Die Kunst des Plattenauflegens ist mittlerweile in eine Phase der Historisierung getreten. Wer sich heute entscheidet, DJ zu werden, reiht sich in eine jahrzehntealte Tradition ein und bewegt sich auf einem hochgradig ausdifferenzierten – und ziemlich übersättigten – Markt. Bei so viel Konkurrenzdruck werden auch die Konzepte für Club-Abende immer ausgefeilter. Die Londoner Reihe „A Night With …“ etwa bietet ihren Gästen einen Abend mit genau einem DJ, der für acht Stunden ohne Pause seinen Dienst versieht. Da ist es durchaus passend, für die zweite Ausgabe des deutschen Ablegers „Eine Nacht mit …“ am Donnerstag die britische DJ-Legende Greg Wilson zu verpflichten. In der gemütlichen Kantine am Berghain wird der seit 1975 an den Plattentellern aktive Wilson seiner Vorliebe für Electro und Disco nachgehen (Am Wriezener Bahnhof, 22 Uhr, 10 €).

Am Sonntagnachmittag kann man die große japanische Pianistin Mitsuko Uchida im Kammermusiksaal der Philharmonie mit einem der ergreifendsten kammermusikalischen Werke des 20. Jahrhunderts erleben: Olivier Messiaens „Quatuor pour la fin du temps“, das der Komponist während der Zweiten Weltkriegs in einem deutschen Kriegsgefangenenlager schrieb, reißt einen beim Hören mitunter sehr hoch hinauf – aber auch schon mal ganz schön tief hinab. Ebenfalls auf dem Programm steht das wunderbare Klaviertrio No. 2 von Franz Schubert, dessen Andante-Satz mit seinem klagenden Ohrwurmthema gern als Filmmusik verwendet wurde, unter anderem von Stanley Kubrick in seinem Historienfilm „Barry Lyndon“ (Herbert-von-Karajan-Str. 1, 16 Uhr, ab 15 €).

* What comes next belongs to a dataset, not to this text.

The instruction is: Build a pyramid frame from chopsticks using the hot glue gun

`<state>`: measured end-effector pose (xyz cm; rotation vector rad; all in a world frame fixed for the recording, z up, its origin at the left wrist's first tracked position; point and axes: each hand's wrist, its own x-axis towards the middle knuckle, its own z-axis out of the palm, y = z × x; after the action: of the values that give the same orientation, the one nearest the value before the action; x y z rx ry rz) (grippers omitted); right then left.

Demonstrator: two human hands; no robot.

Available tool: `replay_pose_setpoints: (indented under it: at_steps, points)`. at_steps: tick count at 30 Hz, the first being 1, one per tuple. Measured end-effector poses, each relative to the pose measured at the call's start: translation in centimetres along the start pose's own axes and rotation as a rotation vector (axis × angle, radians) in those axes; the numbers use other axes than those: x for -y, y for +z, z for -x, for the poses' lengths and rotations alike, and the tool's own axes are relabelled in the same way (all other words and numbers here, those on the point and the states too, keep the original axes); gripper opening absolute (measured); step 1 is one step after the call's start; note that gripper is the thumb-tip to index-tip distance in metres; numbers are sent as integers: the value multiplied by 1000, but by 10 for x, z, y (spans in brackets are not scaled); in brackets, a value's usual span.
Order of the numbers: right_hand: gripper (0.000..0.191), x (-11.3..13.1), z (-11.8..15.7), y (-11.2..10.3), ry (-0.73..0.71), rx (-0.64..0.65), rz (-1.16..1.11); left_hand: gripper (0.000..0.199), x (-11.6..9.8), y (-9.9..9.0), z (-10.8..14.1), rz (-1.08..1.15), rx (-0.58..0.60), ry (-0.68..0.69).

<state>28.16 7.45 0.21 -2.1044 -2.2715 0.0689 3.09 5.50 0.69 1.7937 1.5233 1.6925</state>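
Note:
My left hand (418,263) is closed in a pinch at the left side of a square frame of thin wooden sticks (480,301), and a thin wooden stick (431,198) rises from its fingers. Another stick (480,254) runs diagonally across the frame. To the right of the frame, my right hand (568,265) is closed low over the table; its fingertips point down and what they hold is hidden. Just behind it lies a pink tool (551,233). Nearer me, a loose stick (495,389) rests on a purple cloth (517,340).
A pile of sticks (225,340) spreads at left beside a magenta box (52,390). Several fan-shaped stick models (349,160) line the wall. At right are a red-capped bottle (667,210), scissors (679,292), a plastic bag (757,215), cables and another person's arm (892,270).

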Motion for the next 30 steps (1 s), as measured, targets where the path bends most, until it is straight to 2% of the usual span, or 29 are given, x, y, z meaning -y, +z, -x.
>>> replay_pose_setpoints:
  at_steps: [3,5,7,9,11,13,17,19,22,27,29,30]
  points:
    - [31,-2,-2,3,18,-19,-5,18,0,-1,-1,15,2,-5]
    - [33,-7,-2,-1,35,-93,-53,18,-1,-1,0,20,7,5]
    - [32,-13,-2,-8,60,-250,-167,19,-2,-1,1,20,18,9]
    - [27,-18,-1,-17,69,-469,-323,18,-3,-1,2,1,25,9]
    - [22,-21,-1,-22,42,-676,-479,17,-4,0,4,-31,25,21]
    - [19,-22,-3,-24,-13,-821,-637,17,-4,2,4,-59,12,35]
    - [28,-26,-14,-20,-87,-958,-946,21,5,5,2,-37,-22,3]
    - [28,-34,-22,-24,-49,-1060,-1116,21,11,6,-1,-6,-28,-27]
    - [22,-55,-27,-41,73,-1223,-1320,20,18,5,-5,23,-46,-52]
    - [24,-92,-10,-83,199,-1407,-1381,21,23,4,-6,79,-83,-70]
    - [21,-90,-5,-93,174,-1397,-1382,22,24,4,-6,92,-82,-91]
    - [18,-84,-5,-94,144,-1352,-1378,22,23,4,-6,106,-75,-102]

Auf der Grenze zwischen unterhaltsamer Spoken-Word-Performance und wild ausbrechender Freiform-Improvisation bewegt sich die Musik von Trophies, einem Projekt des in Berlin lebenden italienischen Komponisten Alessandro Bosetti. Ausgangsmaterial für seine Stücke sind eine Handvoll Sätze, scheinbar wahllos zusammengestellt, die er unablässig wiederholt, eine Art Sprachloop, dessen spezifischer Rhythmus von den anderen Instrumenten aufgegriffen und weiter gedacht wird. „You wait to publish until rubbish“ oder „Isn’t that something you do in a nightclub?“ lauten seine dadaistischen Mitteilungen, aus denen man sich dann seine eigenen Geschichten zusammenfantasieren kann. Am Schlagzeug unterstützt ihn der Australier Tony Buck, auch aktiv im Jazztrio The Necks, für elektrisierende Gitarrenaktivität sorgt der Japaner Kenta Nagai. Ein erfrischend intelligenter Spaß für die ganze Familie, zu erleben im WestGermany, das sich neuerdings NOrth Europe nennt (Skalitzer Str. 133, 21.30 Uhr).